Là, ils ont mangé l’air du matin, et puis le pain, et les conserves qu’ils sont allé chercher toute à l’heure au village. Plus tard ils sont là, tous les quarte, à rester allongés, alanguis, paresseux, sur la suite du temps. Ils n’ont rien d’autre à faire, rien de mieux ; ils se savent. Et cela leur suffit. Il y en a trois qui aiment. Deux qui s’aiment. Un qui attend. Une qui s’en fout. Parfois, l’un d’entre eux a une phrase, courte mais fatigante. On y répond ou on y répond pas. L’un d’eux a installé un très vieux phonographe, et quand un disque se termine, ou quand l’un d’eux en a assez, il se lève, ou plutôt il se traîne jusqu’au poste pour y changer la galette de vinyle noir. Autour, sur le sable, traînent une vingtaine de vieux disques, achetés la brassée chez un brocanteur des campagnes, et le vieil ampli grésille les Beatles ou des pièces classiques. La scène a quelque chose d’impossible, quartes corps étendus sur le sable, la tente, plantée comme un drapeau, et le vieux phonographe qui tourne, tourne, tourne. Parfois un oiseau de mer vient ajouter à ce chant le cri de sa douleur, mais personne n’y prête plus attention. Ils sont bien au-dessus de tout cela.

 

 

 

Vers le milieu de la matinée Raphaël commence à tracer des signes sur le sable, là où il est mouillé. Marthe se lève pour aller voir. « Qu’est-ce que tu fais ? »

 

-                     Je commence un roman…

 

-                     T’es con. La mer va l’effacer !

 

Et puis elle commence à le lire.

 

-                     Mais arrête, c’est beau. Arrête, il faut le noter, l’écrire sur du vrai papier ! Pour le garder, avant que ça s’efface ! Qu’est-ce que tu peux être idiot, parfois !

 

Elle court chercher un carnet de papier et ses crayons.
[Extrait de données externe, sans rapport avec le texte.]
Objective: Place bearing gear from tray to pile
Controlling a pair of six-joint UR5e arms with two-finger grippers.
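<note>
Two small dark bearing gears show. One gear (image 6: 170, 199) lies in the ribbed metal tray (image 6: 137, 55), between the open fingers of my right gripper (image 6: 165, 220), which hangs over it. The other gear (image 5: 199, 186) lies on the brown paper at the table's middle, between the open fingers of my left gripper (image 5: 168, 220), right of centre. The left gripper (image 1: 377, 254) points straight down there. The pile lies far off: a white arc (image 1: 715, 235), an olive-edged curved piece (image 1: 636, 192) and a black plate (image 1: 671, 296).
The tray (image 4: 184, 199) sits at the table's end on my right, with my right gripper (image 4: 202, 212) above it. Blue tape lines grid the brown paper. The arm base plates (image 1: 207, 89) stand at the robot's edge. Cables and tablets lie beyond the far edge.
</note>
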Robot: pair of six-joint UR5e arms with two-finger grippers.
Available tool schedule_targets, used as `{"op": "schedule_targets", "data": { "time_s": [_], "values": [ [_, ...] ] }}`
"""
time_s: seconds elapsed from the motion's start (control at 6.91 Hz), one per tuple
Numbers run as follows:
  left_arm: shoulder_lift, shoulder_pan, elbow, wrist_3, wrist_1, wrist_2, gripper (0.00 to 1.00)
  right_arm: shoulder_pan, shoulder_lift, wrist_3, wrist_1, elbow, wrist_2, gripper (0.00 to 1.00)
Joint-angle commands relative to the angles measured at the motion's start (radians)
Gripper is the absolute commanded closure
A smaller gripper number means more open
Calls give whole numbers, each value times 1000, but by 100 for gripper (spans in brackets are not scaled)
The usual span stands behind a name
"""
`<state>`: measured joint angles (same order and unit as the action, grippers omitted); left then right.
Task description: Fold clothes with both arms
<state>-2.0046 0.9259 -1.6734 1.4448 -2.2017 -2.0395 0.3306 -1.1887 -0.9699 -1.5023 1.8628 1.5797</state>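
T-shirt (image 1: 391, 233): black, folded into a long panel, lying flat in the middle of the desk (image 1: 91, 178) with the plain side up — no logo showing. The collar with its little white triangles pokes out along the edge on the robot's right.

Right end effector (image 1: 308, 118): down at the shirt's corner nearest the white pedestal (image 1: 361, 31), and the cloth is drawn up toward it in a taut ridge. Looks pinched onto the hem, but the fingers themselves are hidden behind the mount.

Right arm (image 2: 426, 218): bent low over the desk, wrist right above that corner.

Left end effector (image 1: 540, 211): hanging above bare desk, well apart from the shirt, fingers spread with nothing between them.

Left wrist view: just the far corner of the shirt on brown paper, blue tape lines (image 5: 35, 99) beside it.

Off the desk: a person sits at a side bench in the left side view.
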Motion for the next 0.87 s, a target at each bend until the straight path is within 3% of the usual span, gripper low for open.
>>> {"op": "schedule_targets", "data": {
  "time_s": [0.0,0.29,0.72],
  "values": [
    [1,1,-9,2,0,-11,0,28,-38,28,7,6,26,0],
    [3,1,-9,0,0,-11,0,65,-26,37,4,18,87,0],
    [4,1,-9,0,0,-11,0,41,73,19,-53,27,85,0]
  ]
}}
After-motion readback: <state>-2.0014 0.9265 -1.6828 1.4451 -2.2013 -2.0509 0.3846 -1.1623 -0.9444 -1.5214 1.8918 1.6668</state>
Clo lui suite dessus et l’enserre.

 

-                     Laisse le ! C’est ça qu’on a choisi aussi. Tout s’efface…

 

-                     De toutes façons il s’arrête là. J’ai plus d’idées !

 

Et il se met à rire, rire, rire, ivre comme un dératé.

 

-                     C’était un roman éphémère.